TASK BRIEF — Your answer should be every line below that includes the word "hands".

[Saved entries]
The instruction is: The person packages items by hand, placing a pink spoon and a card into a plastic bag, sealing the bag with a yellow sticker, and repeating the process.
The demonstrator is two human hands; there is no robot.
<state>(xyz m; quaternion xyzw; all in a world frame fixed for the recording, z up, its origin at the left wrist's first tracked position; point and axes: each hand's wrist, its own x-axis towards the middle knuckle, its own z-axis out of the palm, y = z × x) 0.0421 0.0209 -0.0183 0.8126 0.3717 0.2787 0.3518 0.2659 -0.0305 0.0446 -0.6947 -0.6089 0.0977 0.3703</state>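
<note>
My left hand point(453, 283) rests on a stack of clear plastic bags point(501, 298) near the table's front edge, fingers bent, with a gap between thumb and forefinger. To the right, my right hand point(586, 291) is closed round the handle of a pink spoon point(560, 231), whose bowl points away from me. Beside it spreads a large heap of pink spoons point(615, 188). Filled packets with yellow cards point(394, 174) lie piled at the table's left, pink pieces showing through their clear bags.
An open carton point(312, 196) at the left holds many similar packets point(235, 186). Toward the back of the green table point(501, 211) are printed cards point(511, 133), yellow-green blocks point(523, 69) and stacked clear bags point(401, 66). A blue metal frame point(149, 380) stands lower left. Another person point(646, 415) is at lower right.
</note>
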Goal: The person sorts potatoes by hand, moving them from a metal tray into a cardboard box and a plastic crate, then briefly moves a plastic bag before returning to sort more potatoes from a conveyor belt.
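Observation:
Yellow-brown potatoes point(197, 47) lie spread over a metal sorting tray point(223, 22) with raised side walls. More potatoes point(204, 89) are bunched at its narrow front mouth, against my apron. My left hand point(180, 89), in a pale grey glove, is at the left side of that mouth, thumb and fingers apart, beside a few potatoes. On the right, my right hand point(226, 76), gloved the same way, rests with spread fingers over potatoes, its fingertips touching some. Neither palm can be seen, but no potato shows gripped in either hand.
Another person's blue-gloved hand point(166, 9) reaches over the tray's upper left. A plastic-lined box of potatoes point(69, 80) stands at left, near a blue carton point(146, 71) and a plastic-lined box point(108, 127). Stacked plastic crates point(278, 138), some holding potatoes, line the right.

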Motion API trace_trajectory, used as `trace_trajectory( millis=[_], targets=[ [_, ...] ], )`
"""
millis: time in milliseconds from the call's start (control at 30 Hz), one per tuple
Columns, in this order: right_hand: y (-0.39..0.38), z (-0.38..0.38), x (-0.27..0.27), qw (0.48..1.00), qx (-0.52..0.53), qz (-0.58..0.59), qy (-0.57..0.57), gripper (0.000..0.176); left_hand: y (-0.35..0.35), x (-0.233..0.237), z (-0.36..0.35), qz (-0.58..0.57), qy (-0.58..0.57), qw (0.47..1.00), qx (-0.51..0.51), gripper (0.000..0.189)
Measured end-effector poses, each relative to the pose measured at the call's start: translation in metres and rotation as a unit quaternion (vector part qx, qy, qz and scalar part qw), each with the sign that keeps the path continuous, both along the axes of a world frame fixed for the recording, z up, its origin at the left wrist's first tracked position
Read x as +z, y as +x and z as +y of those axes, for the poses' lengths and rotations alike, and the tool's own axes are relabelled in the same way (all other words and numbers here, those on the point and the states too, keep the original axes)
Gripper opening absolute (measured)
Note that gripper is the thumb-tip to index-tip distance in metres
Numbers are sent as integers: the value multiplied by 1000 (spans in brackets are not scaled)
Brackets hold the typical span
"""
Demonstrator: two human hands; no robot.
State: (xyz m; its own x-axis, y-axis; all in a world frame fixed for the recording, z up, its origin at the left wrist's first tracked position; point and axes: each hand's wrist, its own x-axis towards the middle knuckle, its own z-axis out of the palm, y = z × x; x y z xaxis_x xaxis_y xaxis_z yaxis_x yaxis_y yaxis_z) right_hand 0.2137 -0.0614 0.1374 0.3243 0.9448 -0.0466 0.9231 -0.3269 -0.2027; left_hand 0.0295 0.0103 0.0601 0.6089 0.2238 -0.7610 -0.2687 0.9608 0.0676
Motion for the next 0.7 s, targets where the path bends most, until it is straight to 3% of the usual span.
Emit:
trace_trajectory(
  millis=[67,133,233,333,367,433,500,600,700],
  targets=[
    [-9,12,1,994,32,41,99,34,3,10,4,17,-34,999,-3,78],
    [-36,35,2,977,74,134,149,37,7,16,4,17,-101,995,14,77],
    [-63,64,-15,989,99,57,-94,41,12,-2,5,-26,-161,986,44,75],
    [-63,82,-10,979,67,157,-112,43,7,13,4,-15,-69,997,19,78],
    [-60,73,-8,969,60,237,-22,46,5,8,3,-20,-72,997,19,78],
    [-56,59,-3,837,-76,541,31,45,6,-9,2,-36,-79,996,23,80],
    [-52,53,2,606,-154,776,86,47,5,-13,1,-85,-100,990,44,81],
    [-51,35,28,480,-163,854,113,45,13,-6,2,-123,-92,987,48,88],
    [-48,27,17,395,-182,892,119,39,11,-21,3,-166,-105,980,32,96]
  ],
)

EXPECTED OUTPUT —
The demonstrator is two human hands; there is no robot.
Demonstrator: two human hands; no robot.

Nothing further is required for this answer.